Parmi tous les livres célébrant le centenaire d’A la recherche du temps perdu, voici le plus jouissif. Proustissimots, fruit du cerveau de Jacques Géraud, (normalien, agrégé, etc.) et auteur de livres improbables. Sur Proust, il récidive, et avait déjà commis des Proustites (P.O.L, 1991) et des Petits proustillants (Puf, 2005). Mais ce funambule du verbe à l’humour de khâgneux n’avait pas encore tout donné.
Le sous-titre du livre, 69 additifs à la Recherche du temps perdu, en laisse subodorer la forme. D’«Allogêne» à « Zigomars », un dictionnaire où Géraud soit invente des mots-valises, comme « rutabagages » : malles et impedimenta réservés aux rupins, «propagandhiste» : illuminé rasé à lunettes se baladant à moitié nu sur la plage de Balbeach, ou «xénophobic» : grapheur qui déteste les stylos-bille surtout d’origine étrangère ; soit en adopte d’autres déjà existants, en en pervertissant le sens : ainsi « khôl-girl » désignant une bayadère fardée, « éclopé », quelqu’un privé de ses cigarettes, ou encore « pinacothèque », une « enceinte dévolue aux ébats strictement masculins ». La thématique du livre, elle, on l’aura compris grâce au chiffre 69, étant ouvertement et exclusivement sexuelle.
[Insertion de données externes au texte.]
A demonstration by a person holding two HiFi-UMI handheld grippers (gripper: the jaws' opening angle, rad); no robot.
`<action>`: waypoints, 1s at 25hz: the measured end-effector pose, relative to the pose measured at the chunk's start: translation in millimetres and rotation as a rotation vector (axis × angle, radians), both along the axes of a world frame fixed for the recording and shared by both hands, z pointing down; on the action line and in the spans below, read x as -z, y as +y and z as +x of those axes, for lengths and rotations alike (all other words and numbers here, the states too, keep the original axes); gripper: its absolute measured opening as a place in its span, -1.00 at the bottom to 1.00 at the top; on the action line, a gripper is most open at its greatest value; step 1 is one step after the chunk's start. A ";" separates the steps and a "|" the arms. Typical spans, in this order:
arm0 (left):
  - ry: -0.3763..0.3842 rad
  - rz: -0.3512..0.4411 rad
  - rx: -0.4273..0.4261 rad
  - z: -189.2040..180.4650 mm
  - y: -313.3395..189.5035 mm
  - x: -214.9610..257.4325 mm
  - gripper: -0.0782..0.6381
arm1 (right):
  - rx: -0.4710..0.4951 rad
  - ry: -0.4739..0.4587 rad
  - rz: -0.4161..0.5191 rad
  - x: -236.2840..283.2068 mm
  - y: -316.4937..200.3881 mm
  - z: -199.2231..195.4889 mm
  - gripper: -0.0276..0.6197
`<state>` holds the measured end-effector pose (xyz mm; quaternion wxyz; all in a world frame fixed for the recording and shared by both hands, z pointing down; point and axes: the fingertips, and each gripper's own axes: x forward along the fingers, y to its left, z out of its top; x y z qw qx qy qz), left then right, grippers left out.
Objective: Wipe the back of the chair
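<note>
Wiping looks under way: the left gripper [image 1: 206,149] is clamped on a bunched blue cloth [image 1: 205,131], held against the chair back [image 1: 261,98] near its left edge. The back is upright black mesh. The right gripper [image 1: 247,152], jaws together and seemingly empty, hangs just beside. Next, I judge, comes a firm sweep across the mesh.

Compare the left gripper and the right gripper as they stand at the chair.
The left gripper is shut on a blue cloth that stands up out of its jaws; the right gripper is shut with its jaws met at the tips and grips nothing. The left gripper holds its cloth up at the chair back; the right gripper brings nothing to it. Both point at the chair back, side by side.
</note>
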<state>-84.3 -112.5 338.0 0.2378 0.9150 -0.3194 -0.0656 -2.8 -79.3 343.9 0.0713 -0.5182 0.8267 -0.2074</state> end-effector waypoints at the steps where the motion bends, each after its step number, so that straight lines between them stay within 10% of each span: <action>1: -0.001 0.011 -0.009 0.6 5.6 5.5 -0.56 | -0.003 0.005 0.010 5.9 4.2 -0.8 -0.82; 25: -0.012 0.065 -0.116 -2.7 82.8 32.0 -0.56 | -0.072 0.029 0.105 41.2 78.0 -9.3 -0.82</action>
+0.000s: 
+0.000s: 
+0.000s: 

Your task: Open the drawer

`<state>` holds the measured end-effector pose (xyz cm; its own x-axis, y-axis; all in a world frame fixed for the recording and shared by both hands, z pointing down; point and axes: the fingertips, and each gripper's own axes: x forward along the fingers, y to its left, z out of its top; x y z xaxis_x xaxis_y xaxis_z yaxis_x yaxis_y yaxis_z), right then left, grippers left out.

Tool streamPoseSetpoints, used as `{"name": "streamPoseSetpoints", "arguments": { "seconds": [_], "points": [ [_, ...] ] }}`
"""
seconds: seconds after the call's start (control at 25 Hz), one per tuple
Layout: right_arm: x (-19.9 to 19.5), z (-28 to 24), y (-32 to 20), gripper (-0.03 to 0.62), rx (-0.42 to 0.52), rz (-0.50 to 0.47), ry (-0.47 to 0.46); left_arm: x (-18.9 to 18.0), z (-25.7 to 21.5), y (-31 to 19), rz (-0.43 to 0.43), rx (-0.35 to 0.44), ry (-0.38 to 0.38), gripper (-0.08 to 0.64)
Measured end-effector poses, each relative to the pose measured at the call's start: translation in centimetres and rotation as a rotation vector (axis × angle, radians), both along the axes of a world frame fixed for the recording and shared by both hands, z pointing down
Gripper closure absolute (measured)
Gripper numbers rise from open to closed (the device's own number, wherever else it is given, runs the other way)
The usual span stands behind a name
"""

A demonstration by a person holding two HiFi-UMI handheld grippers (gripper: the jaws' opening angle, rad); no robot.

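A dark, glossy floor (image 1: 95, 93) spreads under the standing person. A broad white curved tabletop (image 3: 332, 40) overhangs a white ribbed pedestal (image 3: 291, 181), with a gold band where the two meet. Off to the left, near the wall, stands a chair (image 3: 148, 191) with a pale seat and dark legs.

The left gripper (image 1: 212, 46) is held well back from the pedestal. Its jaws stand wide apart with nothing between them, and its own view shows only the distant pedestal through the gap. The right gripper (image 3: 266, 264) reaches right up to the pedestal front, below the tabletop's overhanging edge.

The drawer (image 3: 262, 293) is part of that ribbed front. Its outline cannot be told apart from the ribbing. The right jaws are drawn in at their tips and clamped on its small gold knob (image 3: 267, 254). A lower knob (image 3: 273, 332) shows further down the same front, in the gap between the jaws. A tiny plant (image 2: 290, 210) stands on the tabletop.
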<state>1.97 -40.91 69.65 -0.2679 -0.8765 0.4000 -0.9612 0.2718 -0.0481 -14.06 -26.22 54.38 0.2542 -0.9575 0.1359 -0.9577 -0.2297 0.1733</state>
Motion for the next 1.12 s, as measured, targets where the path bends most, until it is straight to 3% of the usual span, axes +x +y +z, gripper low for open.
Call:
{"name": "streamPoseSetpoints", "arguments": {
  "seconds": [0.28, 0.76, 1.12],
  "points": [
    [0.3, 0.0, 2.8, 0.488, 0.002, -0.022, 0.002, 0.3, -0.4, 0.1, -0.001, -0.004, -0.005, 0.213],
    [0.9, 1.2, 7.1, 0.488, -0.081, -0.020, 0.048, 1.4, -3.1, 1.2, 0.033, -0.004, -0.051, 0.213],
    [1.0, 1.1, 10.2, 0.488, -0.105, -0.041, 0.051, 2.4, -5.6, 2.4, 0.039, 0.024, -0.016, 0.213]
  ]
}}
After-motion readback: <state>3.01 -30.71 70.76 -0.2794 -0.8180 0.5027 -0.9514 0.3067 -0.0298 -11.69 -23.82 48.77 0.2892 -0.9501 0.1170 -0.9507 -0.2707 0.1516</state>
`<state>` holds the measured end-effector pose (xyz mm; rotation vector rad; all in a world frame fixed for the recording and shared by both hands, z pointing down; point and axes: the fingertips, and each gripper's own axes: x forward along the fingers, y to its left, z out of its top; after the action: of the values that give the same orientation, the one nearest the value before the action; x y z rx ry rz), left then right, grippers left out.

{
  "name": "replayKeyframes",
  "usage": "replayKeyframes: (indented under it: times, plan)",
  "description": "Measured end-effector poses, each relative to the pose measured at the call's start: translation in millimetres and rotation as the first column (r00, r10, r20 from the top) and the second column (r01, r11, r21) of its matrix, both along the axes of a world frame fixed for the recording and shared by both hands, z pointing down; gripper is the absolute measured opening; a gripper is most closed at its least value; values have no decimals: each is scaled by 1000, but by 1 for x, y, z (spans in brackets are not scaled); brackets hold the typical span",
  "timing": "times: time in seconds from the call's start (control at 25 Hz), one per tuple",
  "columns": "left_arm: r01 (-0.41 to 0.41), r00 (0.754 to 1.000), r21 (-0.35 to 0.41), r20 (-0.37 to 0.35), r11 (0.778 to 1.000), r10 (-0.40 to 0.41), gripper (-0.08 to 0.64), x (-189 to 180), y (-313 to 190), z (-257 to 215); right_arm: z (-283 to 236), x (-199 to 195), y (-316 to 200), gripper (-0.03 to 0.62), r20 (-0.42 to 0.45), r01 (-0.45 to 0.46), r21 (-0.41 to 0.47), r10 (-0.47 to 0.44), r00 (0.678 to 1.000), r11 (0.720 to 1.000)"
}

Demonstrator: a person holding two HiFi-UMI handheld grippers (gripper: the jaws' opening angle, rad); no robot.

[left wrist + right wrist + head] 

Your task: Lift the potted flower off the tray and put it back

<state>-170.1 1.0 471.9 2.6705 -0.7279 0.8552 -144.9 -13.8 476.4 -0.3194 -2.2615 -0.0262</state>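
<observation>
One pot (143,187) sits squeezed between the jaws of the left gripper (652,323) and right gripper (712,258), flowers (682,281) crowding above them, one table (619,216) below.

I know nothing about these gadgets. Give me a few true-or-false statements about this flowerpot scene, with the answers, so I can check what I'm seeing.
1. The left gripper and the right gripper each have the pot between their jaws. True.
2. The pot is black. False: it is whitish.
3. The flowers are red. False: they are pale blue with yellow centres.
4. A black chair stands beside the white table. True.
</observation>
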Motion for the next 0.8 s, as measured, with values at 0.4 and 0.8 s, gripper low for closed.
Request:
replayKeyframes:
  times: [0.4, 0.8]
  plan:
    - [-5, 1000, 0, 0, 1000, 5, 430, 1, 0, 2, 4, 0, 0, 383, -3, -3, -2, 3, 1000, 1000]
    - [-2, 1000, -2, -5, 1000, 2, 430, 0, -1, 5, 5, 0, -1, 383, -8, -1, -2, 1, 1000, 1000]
Quoique maqué avec la peu farouche et très volage Titine, laquelle passe son temps à essayer de lui échapper pour vivre toutes les expériences érotiques possibles, le narrateur ne consomme pas cette union hétéro, bien plus tenté par les gays plaisirs, même s’il répugne à passer à l’acte et à assumer. Plus déluré et canaille que le vrai, le Marcel de Géraud appelle un site de rencontres trans d’une cabine téléphonique tandis que Titine se fait du bien toute seule, vole vers les USA après avoir piqué le sac Vuitton de sa mère et s’intéresse de très près au steward en kilt, découvre la techno grâce à Reynaldo (non pas un footballeur, mais Hahn, le compositeur)… Très porté vers l’analyse psychanalytique, il fantasme sur la mort de sa mère et de sa grand-mère trépassant dans des circonstances aussi originales qu’atroces, et, anachronique, mâche du chewing-gum en lisant Charlus Hebdo. C’est érudit, désopilant, romanesque. J.-C. P.